ASSIGNMENT: Copy the listing exactly. Omit nothing.

═════ INFORMATION SHOWN

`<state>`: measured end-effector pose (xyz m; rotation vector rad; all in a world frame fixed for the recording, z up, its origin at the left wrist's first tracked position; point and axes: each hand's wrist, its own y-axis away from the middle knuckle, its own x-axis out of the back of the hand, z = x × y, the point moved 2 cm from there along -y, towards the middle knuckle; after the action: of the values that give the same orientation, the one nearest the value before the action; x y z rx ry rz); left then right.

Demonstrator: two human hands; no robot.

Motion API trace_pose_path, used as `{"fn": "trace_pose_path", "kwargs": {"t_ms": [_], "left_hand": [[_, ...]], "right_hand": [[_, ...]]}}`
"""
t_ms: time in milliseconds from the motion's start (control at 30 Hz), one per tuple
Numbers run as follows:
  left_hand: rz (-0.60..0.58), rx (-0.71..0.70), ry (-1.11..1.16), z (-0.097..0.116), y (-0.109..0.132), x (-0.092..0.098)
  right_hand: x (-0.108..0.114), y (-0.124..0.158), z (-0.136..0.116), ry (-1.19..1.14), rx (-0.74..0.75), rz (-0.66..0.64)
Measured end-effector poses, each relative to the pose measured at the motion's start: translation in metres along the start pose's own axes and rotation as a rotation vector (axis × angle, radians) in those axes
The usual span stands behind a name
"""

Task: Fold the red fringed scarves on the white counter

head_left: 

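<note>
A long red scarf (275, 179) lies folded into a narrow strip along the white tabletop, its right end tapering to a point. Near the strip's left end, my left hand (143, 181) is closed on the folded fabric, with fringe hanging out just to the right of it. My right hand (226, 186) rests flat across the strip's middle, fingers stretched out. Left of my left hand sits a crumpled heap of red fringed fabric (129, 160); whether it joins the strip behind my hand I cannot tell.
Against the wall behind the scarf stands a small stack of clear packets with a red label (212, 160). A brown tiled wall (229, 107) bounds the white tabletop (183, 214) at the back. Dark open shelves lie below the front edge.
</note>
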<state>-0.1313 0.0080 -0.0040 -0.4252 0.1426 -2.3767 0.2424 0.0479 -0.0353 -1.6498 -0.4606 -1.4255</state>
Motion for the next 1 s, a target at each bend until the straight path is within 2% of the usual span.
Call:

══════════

ANSWER AREA:
`<state>`: measured end-effector pose (xyz m; rotation vector rad; all in a world frame fixed for the recording, z up, its origin at the left wrist's first tracked position; point and axes: each hand's wrist, its own y-axis away from the middle knuckle, its own x-axis out of the back of the hand, z = x × y, the point moved 2 cm from there along -y, towards the middle knuckle; after the action: of the values that give the same orientation, the one nearest the value before the action; x y z rx ry rz); left then right.

Demonstrator: two human hands; no robot.

Motion API trace_pose_path, used as `{"fn": "trace_pose_path", "kwargs": {"t_ms": [_], "left_hand": [[_, ...]], "right_hand": [[_, ...]]}}`
"""
t_ms: time in milliseconds from the motion's start (control at 30 Hz), one per tuple
Numbers run as follows:
  left_hand: rz (-0.60..0.58), rx (-0.71..0.70), ry (-1.11..1.16), z (-0.097..0.116), y (-0.109..0.132), x (-0.092..0.098)
  right_hand: x (-0.108..0.114), y (-0.124..0.158), z (-0.136..0.116), ry (-1.19..1.14), rx (-0.74..0.75), rz (-0.66..0.64)
Measured end-effector poses, each relative to the pose measured at the motion's start: translation in metres along the start pose's own axes and rotation as a rotation vector (axis × angle, radians) in those axes
The usual span stands behind a name
"""

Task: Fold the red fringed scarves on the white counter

head_left: 

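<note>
A long red scarf (275, 179) lies folded into a narrow strip along the white tabletop, its right end tapering to a point. Near the strip's left end, my left hand (143, 181) is closed on the folded fabric, with fringe hanging out just to the right of it. My right hand (226, 186) rests flat across the strip's middle, fingers stretched out. Left of my left hand sits a crumpled heap of red fringed fabric (129, 160); whether it joins the strip behind my hand I cannot tell.
Against the wall behind the scarf stands a small stack of clear packets with a red label (212, 160). A brown tiled wall (229, 107) bounds the white tabletop (183, 214) at the back. Dark open shelves lie below the front edge.
</note>
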<state>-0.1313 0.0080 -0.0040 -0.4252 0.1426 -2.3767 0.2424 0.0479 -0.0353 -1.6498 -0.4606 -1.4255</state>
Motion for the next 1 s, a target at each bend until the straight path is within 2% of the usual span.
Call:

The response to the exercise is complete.